§ **YOUR OBJECTIVE**
Take the lines from the beginning of the data below through the line holding "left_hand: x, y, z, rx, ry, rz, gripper" and return exactly those.
Start of Block
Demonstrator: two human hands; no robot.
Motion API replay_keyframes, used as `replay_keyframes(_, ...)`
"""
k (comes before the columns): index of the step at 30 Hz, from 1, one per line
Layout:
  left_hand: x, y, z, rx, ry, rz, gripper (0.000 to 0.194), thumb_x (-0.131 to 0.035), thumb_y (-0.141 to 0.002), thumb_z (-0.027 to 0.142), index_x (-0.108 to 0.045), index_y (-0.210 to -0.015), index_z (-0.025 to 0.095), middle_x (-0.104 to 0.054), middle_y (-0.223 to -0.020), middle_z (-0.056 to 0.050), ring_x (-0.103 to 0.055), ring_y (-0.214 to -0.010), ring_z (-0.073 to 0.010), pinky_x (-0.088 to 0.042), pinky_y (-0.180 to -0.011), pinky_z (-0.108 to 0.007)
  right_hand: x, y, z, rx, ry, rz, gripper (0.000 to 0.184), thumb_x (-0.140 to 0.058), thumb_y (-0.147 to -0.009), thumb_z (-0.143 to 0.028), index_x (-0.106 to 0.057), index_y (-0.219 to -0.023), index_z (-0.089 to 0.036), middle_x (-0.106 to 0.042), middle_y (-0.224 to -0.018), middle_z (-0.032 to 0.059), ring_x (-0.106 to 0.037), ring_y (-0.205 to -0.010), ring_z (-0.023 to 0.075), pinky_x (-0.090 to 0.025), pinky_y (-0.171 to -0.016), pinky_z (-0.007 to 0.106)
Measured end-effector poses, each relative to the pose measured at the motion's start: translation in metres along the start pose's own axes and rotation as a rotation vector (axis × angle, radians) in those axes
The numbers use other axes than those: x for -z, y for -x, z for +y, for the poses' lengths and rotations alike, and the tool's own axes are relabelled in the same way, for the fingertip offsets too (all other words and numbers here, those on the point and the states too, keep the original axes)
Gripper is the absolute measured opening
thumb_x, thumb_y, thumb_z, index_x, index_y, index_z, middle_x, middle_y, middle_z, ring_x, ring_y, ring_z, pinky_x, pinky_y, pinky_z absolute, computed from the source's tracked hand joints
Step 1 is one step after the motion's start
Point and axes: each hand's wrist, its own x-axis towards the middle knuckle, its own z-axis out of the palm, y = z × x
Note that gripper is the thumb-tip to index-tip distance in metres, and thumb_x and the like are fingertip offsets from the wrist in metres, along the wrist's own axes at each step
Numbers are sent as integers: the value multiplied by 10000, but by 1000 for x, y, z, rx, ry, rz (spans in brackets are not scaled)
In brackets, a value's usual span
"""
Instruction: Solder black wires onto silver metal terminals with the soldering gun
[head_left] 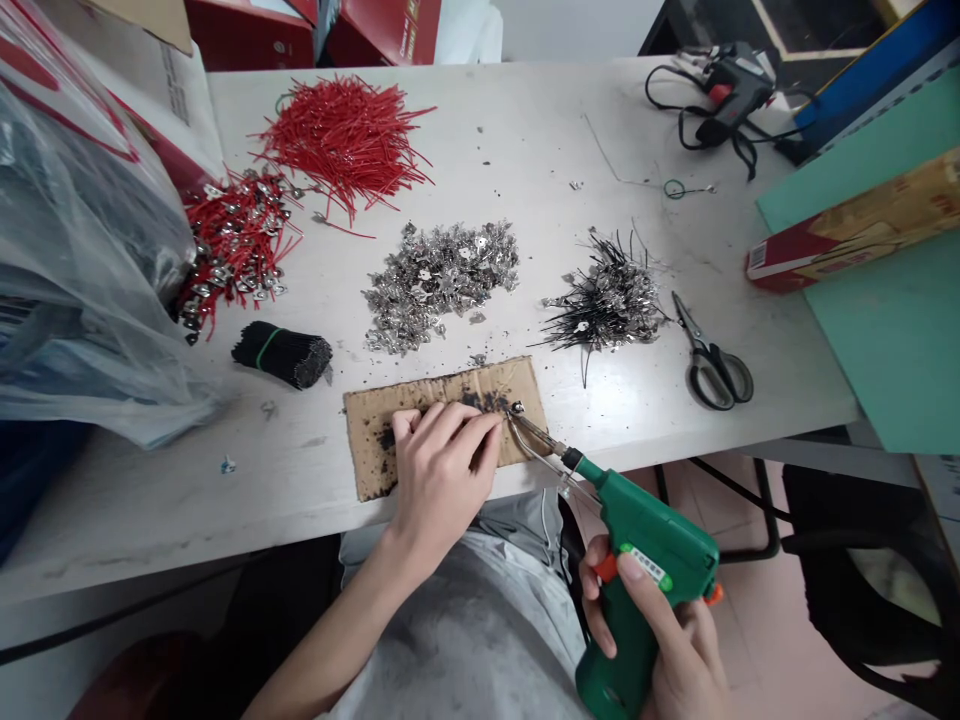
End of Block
§ **SOLUTION**
Demonstrator: two human hands; no robot.
Motion API replay_keyframes, used as `replay_keyframes(_, ...)`
"""
k (comes before the columns): index of the step at 30 Hz, from 1, one per line
Layout:
  left_hand: x, y, z, rx, ry, rz, gripper (0.000 to 0.194), thumb_x (-0.131 to 0.035), thumb_y (-0.141 to 0.002), thumb_z (-0.027 to 0.142), index_x (-0.108 to 0.045), index_y (-0.210 to -0.015), index_z (-0.025 to 0.095), middle_x (-0.104 to 0.054), middle_y (-0.223 to -0.020), middle_z (-0.056 to 0.050), ring_x (-0.103 to 0.055), ring_y (-0.214 to -0.010), ring_z (-0.073 to 0.010), pinky_x (-0.088 to 0.042), pinky_y (-0.180 to -0.011), pinky_z (-0.108 to 0.007)

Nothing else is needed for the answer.